Weekly business-cycle breadth is still expanding off a May 2025 trough, and the Business Cycle Index Growth composite is back in the mid-single digits. Credit spreads have tightened, initial jobless claims remain range-bound, and corporate profits continue to set new highs. On fundamentals, there is simply no recession imprint.

The Soft-Signal Case: Caution

The picture darkens when we look at positioning and survey data. Money-market fund assets just hit a record $8.19 trillion, up more than $800 billion year over year. That cash pile is either fuel for the next leg of the equity rally or ballast for a drawdown — both are possible, but the sheer magnitude confirms that institutions and households are carrying more defensive reserves than at any point in the post-pandemic cycle.

Unemployment at 4.3% is not alarming in isolation, but it is three-tenths above the 2024 low with a persistent upward drift. If the rate pushes through 4.5% over the summer, the Sahm Rule could flip back toward the 0.50 trigger within two months. The labor channel is the single most plausible recession transmission mechanism over the next 12 months.
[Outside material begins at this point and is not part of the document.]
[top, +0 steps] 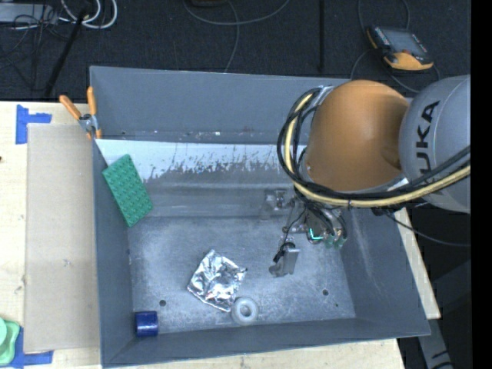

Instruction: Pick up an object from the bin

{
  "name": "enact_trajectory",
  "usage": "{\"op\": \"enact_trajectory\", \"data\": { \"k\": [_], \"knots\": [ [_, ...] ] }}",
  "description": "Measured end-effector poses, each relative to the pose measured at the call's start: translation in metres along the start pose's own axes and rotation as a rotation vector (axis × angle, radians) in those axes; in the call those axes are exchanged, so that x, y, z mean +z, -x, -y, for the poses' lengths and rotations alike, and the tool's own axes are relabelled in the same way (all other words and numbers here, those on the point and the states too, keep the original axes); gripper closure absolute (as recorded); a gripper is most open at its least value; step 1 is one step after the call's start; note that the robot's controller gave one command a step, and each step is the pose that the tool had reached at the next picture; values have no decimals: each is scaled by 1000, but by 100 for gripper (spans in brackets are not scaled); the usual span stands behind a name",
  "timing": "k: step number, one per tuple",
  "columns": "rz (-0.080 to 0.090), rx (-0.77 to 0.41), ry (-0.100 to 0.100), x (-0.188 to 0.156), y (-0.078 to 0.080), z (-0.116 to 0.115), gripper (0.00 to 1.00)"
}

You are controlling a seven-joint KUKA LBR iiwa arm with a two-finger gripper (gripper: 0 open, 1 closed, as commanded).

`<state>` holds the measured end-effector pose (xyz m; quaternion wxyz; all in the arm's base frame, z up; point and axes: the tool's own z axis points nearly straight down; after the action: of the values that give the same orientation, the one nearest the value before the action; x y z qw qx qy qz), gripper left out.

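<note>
The gripper (pixel 286 258) hangs low over bare bin (pixel 177 237) floor, just right of the crumpled silver foil (pixel 217 280); whether it is open cannot be told. A white ring (pixel 245 310) lies beside the foil.

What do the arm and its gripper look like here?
The arm is a silver-grey link with dark lettering reading UKA. An orange dome cover sits on the wrist, ringed by looped black and pale yellow cables. The gripper is small, dark grey metal, with a teal glow beside it.
</note>
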<state>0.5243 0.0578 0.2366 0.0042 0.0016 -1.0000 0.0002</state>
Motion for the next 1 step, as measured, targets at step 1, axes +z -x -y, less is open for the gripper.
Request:
{"op": "enact_trajectory", "data": {
  "k": [1],
  "knots": [
    [0,-223,0,171,8,-109,0]
  ]
}}
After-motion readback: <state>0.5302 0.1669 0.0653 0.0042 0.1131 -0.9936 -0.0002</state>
The Market-Implied Case: Priced for Risk

Prediction markets continue to price more downside than the data warrants. Polymarket's flagship "US recession by end of 2026" contract sits near 28%, off the early-April 40-45% spike but still well above the 5-10% readings that typically coincide with benign macro prints. Sell-side house views are even more cautious: JPMorgan's latest cross-asset note carries a roughly 35% recession probability, and Moody's sits in a similar band.
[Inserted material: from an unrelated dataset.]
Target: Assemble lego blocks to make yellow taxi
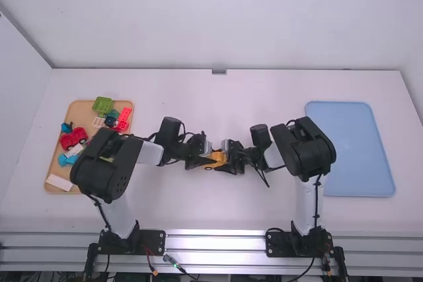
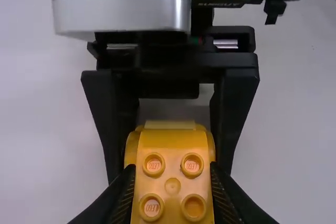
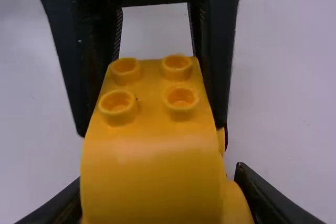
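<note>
**Yellow block piece (image 1: 216,156) was clasped from both sides at mid-table**

The yellow block piece was between the two arms, near the middle of the white table (image 1: 198,209). Four round studs stood on one part of it, and its other part was smooth and curved. Whether it was one block or several joined could not be told.

The left gripper (image 1: 207,161) was clenched on the studded part, a finger on either side. The right gripper (image 1: 228,157) faced it and was clamped on the curved part, so that both held the yellow block piece at once.

Farther out, on the left, lay a wooden tray (image 1: 80,111), partly covered by the left arm (image 1: 106,163). On it were a green block (image 1: 102,104), a red toy vehicle (image 1: 71,139), red blocks (image 1: 123,118), light blue pieces (image 1: 67,160) and, near the tray's close edge, a white block (image 1: 59,183).

On the right side of the table, beyond the right arm (image 1: 305,148), was a flat blue tray (image 1: 360,153) with rounded corners.
</note>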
Retail search interest has moved sharply the other way. Daily Google queries for "recession" are down 37% from a month ago and roughly 85% from the April 2025 panic baseline, consistent with a consumer that feels better about growth even as probabilistic investors continue to hedge. When markets and models disagree with the crowd, the asymmetry usually rewards paying attention to the models first and the crowd last.

Scenarios and What Moves the Needle

Bull Case (~45%)

Labor stabilizes near 4.3%, Sahm continues easing below 0.20, AI capex cycle pulls productivity higher. Recession pushed out to 2027 or beyond. Cash pile progressively redeployed into equities and credit.

Base Case (~35%)

Modest labor softening with UNRATE drifting to 4.5-4.7%. Growth in the 1-2% range, no quarter of outright contraction. Polymarket fades toward 15-20% as the year progresses.

Bear Case (~20%)

UNRATE above 4.5% by summer triggers Sahm. Consumer and capex pull back simultaneously; credit spreads widen 100+ bps. A shallow H2 recession crystallizes, validating current market-implied odds.

Bottom Line

Hard data says no recession in the near term. Market pricing says keep hedges on for 2026. The correct response is a barbell: stay invested in durable cash-flow compounders that can absorb a slow-growth quarter, maintain exposure to productivity-leveraged names, and keep a tactical hedge against the bear scenario where labor slips faster than the Fed can respond. The signal worth watching over the next 60 days is unemployment — every tenth of a point above 4.3% materially changes the probability weights above.